* **TASK REQUIREMENTS**
Go through the data below and transcribe it exactly. Omit the images.

* **DATA**

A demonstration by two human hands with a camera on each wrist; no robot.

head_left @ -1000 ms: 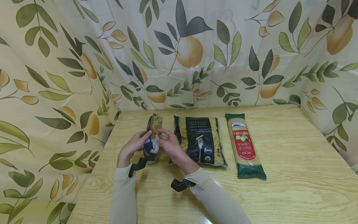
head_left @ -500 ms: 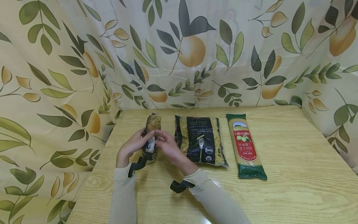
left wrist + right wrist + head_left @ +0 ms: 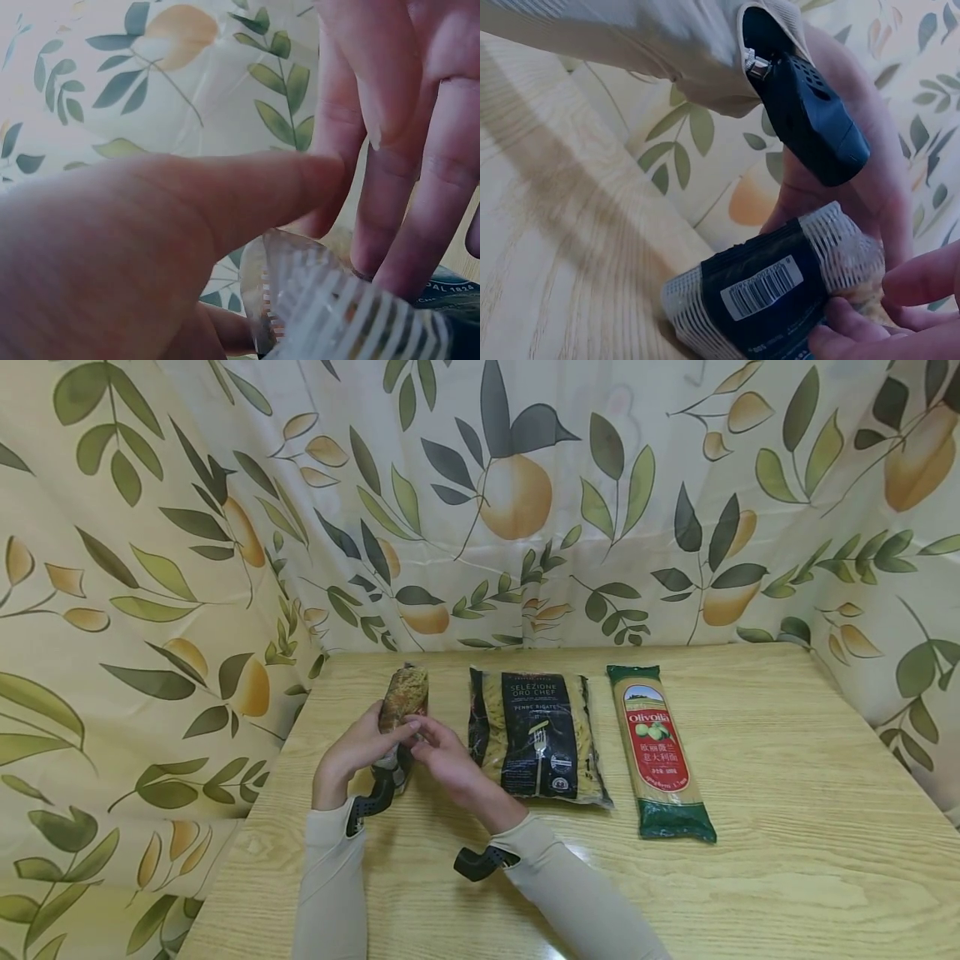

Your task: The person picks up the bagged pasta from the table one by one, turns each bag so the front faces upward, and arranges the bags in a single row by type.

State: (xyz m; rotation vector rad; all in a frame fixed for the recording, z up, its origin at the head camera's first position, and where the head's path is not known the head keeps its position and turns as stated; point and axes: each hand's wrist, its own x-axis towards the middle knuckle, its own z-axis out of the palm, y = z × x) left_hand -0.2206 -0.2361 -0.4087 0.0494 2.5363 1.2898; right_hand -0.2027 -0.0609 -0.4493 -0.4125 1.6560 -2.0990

* **WRITTEN RESPONSE**
A demonstration by two human hands with a camera on each wrist; no robot.

head_left @ -1000 ms: 
head_left @ -500 ms: 
left wrist + right wrist + head_left @ +0 ms: 

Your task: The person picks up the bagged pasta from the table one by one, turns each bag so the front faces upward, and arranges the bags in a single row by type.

State: (xyz m; rotation vector rad; all in a frame fixed for the recording, z up, its origin at the head camera's first position, and where the head's path is not known the head keeps its position and turns as stated; point and axes: each hand's wrist, its own x-axis towards the middle knuckle, its own z-axis out of the palm, y = z × x) left_hand -0.2206 -0.2361 -0.4087 0.0494 2.5363 1.2898; right_hand -0.2027 -0.0609 -0.4493 -0.4125 1.6560 -2.0990

This concludes the answer to the exercise.